**DATA:**
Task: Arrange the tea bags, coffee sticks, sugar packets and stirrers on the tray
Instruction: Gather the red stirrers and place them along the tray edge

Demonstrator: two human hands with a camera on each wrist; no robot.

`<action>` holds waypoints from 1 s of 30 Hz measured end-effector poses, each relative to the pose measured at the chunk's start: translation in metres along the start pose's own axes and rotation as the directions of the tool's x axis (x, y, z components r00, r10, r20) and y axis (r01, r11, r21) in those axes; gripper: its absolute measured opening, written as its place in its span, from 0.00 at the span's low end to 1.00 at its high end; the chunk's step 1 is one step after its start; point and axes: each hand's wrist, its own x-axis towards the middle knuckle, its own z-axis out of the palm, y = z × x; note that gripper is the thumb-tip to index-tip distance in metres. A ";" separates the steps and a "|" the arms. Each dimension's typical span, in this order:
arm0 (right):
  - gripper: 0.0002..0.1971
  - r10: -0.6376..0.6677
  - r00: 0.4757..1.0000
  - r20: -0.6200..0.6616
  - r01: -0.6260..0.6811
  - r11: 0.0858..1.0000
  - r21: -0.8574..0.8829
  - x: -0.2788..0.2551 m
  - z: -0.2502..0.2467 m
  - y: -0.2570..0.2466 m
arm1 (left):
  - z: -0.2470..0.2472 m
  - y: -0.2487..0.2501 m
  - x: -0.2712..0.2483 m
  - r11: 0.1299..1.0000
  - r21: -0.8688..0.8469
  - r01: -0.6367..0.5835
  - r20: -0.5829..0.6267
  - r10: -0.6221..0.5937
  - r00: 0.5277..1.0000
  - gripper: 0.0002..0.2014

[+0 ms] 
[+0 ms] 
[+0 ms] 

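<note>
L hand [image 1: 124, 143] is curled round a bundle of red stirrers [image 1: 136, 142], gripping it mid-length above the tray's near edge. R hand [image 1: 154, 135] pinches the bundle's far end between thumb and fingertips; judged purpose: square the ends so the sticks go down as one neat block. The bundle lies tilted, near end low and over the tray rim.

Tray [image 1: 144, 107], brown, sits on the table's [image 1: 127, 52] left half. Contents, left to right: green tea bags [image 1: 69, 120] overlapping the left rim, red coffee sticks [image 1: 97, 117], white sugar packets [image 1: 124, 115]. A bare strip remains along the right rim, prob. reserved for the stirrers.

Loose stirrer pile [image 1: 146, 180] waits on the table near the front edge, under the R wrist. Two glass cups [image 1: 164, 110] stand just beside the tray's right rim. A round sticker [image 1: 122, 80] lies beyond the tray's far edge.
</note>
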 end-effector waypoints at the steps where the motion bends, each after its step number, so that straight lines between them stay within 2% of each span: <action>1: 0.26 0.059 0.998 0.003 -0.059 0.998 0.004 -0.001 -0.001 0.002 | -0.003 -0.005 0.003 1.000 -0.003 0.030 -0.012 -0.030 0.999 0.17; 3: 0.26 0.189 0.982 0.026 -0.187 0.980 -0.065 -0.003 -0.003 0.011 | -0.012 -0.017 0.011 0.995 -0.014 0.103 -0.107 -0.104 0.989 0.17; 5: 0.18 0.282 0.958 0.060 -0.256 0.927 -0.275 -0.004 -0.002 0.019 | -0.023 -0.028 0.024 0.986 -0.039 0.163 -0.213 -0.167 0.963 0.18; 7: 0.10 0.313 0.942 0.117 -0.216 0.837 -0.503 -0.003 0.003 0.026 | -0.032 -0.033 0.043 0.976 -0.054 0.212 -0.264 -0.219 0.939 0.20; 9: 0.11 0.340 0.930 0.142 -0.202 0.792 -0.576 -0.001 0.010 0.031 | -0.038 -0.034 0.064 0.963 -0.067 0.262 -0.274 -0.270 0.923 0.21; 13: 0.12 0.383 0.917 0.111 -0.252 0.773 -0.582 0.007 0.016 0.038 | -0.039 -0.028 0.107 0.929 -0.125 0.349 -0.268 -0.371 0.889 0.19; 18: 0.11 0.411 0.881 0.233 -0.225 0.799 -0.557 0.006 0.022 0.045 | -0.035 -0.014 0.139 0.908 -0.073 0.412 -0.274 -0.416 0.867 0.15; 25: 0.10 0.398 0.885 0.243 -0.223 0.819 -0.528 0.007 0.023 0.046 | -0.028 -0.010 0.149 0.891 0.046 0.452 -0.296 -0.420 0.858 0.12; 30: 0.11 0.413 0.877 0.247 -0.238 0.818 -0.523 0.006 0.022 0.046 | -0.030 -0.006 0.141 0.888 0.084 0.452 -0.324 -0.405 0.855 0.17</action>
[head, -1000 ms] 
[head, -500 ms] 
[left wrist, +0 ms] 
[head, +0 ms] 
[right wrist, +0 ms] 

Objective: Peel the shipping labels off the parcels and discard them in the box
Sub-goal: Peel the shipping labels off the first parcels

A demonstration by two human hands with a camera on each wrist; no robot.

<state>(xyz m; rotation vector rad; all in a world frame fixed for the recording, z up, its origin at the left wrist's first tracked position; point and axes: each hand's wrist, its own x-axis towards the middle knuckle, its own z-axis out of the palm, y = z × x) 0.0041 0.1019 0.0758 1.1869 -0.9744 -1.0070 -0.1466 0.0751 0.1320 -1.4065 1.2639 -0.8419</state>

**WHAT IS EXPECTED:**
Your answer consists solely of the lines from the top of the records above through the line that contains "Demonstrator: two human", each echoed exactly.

**WRITTEN SOLUTION:**
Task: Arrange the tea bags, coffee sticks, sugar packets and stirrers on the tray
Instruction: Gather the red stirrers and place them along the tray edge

Demonstrator: two human hands with a camera on each wrist; no robot.

No more output is required.